Sustainable lifestyles: sites, practices and policy
Environment and Planning A
Pro-environmental behaviour change remains a high priority for many governments and agencies and there are now numerous programmes aimed at encouraging citizens to adopt sustainable forms of living. However, although programmes for addressing behaviour change in and around the home are well developed, there has been significantly less attention paid to activities beyond this site of practice. This is despite the environmental implications of consumption choices for leisure, tourism and work-related activities. Notwithstanding the extensive literatures which have explored environmental practices at a wide range of specific sites, there has been little research on the relationships between sites of practice and environmental behaviours. Using data from a series of in-depth interviews, this paper identifies two major challenges for academics and practitioners concerned with understanding and promoting more environmentally-responsible behaviour.

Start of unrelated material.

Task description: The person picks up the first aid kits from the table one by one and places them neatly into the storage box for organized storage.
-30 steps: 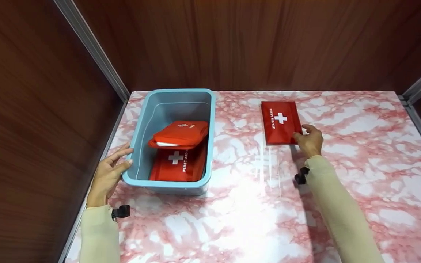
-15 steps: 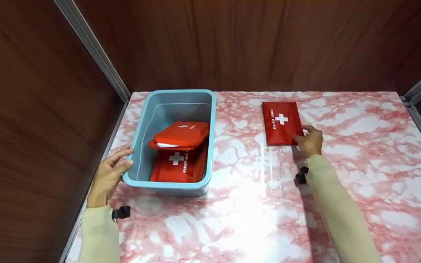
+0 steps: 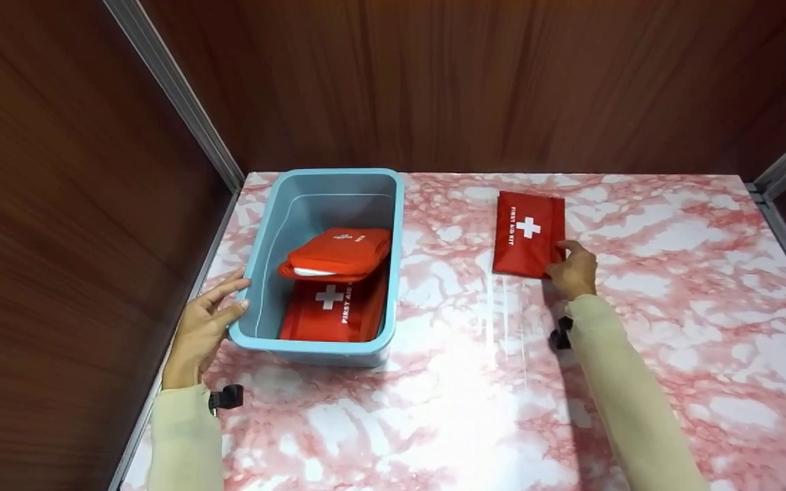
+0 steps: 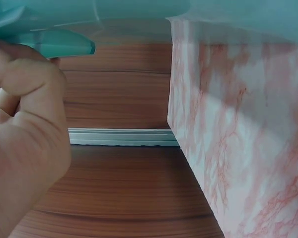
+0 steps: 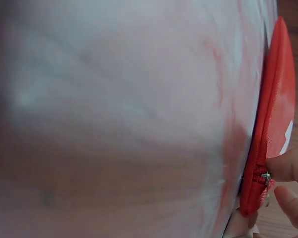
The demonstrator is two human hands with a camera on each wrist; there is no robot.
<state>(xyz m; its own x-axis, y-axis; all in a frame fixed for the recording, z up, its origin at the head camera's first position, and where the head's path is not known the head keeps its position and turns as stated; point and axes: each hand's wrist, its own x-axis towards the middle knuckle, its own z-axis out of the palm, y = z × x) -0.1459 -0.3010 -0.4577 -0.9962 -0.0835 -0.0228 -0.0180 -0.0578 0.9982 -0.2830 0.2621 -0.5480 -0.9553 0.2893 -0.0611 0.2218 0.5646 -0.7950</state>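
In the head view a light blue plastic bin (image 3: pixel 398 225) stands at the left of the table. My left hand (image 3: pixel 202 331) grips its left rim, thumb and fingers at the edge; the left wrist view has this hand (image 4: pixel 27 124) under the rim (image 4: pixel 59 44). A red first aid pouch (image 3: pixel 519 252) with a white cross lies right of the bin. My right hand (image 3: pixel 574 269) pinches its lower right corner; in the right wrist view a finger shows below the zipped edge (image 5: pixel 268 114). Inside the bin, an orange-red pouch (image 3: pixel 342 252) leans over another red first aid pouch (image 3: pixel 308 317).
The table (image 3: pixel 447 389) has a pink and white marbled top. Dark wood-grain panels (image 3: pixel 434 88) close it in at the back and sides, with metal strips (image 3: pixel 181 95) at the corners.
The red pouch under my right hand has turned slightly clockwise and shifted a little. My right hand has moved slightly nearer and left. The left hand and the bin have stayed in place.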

First, attention must shift beyond the home as a site of environmental practice to consider the ways in which individuals respond to exhortations towards ‘greener’ lifestyles in other high-consumption and carbon-intensive contexts, particularly leisure and tourism. Second, in broadening the scope of environmental practice, policy makers need to re-visit their reliance on segmentation models and related social marketing approaches. This is in the light of data that suggest those with strong environmental commitments in the home are often reluctant to engage in similar commitments in other sites of practice.